YOUR GOAL ::
What you return must match the records below exactly, down to each character.

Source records
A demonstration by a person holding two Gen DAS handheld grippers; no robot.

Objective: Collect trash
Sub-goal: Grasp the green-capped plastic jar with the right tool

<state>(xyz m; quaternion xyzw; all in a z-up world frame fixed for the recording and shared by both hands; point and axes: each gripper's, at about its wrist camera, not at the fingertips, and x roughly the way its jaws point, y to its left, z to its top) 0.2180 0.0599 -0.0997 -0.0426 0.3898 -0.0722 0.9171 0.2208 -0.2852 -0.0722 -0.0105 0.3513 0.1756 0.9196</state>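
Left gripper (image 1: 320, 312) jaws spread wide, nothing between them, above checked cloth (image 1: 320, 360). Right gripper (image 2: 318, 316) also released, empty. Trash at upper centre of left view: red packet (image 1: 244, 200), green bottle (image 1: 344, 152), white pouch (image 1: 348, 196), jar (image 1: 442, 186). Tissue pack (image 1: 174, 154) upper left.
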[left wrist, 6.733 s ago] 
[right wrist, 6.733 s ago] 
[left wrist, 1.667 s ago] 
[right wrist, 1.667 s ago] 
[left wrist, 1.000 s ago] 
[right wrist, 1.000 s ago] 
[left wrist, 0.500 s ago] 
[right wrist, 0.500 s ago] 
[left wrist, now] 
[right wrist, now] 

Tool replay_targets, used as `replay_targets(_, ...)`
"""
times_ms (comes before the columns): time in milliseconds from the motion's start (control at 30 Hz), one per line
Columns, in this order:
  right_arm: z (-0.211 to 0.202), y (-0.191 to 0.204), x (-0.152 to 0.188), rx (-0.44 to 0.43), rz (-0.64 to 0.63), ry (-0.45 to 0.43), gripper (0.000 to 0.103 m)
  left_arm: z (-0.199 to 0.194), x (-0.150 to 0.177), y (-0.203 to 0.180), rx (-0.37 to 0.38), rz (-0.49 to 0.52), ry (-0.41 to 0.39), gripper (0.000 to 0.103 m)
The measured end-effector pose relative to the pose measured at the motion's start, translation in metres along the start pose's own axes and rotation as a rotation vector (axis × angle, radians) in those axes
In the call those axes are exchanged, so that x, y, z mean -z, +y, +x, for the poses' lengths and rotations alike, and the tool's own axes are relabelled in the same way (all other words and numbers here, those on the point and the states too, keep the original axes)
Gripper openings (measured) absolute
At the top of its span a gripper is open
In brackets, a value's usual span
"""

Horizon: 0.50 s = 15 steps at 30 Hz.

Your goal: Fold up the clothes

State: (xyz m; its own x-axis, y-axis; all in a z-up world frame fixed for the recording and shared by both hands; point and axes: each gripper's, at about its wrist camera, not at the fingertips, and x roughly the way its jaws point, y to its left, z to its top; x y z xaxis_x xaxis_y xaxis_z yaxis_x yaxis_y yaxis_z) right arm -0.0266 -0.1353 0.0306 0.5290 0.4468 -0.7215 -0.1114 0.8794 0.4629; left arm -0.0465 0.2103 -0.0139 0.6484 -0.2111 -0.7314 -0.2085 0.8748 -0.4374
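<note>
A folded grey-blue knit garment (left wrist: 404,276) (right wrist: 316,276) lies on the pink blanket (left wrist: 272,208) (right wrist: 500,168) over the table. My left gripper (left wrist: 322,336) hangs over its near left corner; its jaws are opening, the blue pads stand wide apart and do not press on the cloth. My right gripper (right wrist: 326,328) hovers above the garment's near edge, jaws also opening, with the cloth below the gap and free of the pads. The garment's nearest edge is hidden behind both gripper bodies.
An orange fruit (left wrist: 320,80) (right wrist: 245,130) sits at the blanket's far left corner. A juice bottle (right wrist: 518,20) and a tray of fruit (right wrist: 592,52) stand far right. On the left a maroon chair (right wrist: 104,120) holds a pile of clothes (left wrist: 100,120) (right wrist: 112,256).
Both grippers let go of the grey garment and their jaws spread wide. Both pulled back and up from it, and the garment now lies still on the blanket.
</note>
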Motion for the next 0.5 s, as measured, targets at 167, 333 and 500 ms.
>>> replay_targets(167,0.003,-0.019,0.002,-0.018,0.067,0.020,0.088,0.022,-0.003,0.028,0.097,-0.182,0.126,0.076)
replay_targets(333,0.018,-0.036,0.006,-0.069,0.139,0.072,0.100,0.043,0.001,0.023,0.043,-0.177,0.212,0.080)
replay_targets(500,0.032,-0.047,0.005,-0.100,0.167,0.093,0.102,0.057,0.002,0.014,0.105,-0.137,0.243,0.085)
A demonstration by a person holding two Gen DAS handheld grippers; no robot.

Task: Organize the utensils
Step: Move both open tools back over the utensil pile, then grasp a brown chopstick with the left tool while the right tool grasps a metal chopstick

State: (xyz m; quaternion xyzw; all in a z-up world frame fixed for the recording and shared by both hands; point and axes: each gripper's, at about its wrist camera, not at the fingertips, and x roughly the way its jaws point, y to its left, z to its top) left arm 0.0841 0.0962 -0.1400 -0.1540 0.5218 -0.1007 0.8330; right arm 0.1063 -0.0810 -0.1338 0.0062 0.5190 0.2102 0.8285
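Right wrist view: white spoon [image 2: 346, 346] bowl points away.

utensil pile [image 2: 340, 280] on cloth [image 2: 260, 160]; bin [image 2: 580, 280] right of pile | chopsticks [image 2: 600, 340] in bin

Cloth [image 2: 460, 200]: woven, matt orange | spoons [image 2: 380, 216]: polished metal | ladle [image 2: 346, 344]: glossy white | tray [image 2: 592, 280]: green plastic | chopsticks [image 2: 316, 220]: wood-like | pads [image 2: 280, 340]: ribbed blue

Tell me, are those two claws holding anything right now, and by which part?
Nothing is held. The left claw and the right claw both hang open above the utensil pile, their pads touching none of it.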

REPLY ::
A demonstration by a person holding two Gen DAS handheld grippers; no robot.

Objective: Collect trash
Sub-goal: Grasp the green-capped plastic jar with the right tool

<state>(xyz m; quaternion xyzw; all in a z-up world frame fixed for the recording and shared by both hands; point and axes: each gripper's, at about its wrist camera, not at the fingertips, and x roughly the way its jaws point, y to its left, z to its top) 0.2180 0.0599 -0.0997 -0.0426 0.3898 -0.0722 0.9171 0.2208 -0.2852 -0.0722 -0.0105 0.3513 0.1756 0.9196</state>
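Left gripper (image 1: 320, 312) jaws spread wide, nothing between them, above checked cloth (image 1: 320, 360). Right gripper (image 2: 318, 316) also released, empty. Trash at upper centre of left view: red packet (image 1: 244, 200), green bottle (image 1: 344, 152), white pouch (image 1: 348, 196), jar (image 1: 442, 186). Tissue pack (image 1: 174, 154) upper left.
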[left wrist, 6.733 s ago] 
[right wrist, 6.733 s ago] 
[left wrist, 1.667 s ago] 
[right wrist, 1.667 s ago] 
[left wrist, 1.000 s ago] 
[right wrist, 1.000 s ago] 
[left wrist, 0.500 s ago] 
[right wrist, 0.500 s ago] 
[left wrist, now] 
[right wrist, now] 

Tool replay_targets, used as `replay_targets(_, ...)`
"""
times_ms (comes before the columns): time in milliseconds from the motion's start (control at 30 Hz), one per line
Columns, in this order:
  right_arm: z (-0.211 to 0.202), y (-0.191 to 0.204), x (-0.152 to 0.188), rx (-0.44 to 0.43), rz (-0.64 to 0.63), ry (-0.45 to 0.43), gripper (0.000 to 0.103 m)
  left_arm: z (-0.199 to 0.194), x (-0.150 to 0.177), y (-0.203 to 0.180), rx (-0.37 to 0.38), rz (-0.49 to 0.52), ry (-0.41 to 0.39), gripper (0.000 to 0.103 m)
The measured end-effector pose relative to the pose measured at the motion's start, translation in metres along the start pose's own axes and rotation as a rotation vector (axis × angle, radians) in those axes
In the call those axes are exchanged, so that x, y, z mean -z, +y, +x, for the poses' lengths and rotations alike, and the tool's own axes are relabelled in the same way (all other words and numbers here, those on the point and the states too, keep the original axes)
Gripper openings (measured) absolute
At the top of its span a gripper is open
In brackets, a value's usual span
"""

Horizon: 0.50 s = 15 steps at 30 Hz.

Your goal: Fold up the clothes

State: (xyz m; its own x-axis, y-axis; all in a z-up world frame fixed for the recording and shared by both hands; point and axes: each gripper's, at about its wrist camera, not at the fingertips, and x roughly the way its jaws point, y to its left, z to its top; x y z xaxis_x xaxis_y xaxis_z yaxis_x yaxis_y yaxis_z) right arm -0.0266 -0.1353 0.0306 0.5290 0.4468 -0.7215 -0.1114 0.8794 0.4629; left arm -0.0465 0.2103 -0.0139 0.6484 -0.2111 -0.7314 -0.2085 0.8748 -0.4374
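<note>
A folded grey-blue knit garment (left wrist: 404,276) (right wrist: 316,276) lies on the pink blanket (left wrist: 272,208) (right wrist: 500,168) over the table. My left gripper (left wrist: 322,336) hangs over its near left corner; its jaws are opening, the blue pads stand wide apart and do not press on the cloth. My right gripper (right wrist: 326,328) hovers above the garment's near edge, jaws also opening, with the cloth below the gap and free of the pads. The garment's nearest edge is hidden behind both gripper bodies.
An orange fruit (left wrist: 320,80) (right wrist: 245,130) sits at the blanket's far left corner. A juice bottle (right wrist: 518,20) and a tray of fruit (right wrist: 592,52) stand far right. On the left a maroon chair (right wrist: 104,120) holds a pile of clothes (left wrist: 100,120) (right wrist: 112,256).
Both grippers let go of the grey garment and their jaws spread wide. Both pulled back and up from it, and the garment now lies still on the blanket.
</note>
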Motion for the next 0.5 s, as measured, targets at 167, 333 and 500 ms.
>>> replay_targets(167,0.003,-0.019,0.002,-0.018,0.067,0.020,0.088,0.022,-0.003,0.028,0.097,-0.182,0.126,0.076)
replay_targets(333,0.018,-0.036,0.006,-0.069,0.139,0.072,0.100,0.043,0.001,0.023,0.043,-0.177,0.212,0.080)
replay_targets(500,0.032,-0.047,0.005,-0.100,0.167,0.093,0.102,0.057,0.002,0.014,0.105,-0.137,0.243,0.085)
A demonstration by a person holding two Gen DAS handheld grippers; no robot.

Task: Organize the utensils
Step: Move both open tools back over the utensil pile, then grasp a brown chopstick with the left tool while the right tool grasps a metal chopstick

State: (xyz m; quaternion xyzw; all in a z-up world frame fixed for the recording and shared by both hands; point and axes: each gripper's, at about its wrist camera, not at the fingertips, and x roughly the way its jaws point, y to its left, z to its top) left arm 0.0841 0.0962 -0.1400 -0.1540 0.5218 -0.1007 0.8330; right arm 0.1063 -0.0810 -0.1338 0.0062 0.5190 0.2102 0.8285
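Right wrist view: white spoon [image 2: 346, 346] bowl points away.

utensil pile [image 2: 340, 280] on cloth [image 2: 260, 160]; bin [image 2: 580, 280] right of pile | chopsticks [image 2: 600, 340] in bin

Cloth [image 2: 460, 200]: woven, matt orange | spoons [image 2: 380, 216]: polished metal | ladle [image 2: 346, 344]: glossy white | tray [image 2: 592, 280]: green plastic | chopsticks [image 2: 316, 220]: wood-like | pads [image 2: 280, 340]: ribbed blue

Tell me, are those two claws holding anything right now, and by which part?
Nothing is held. The left claw and the right claw both hang open above the utensil pile, their pads touching none of it.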

This exercise is now complete.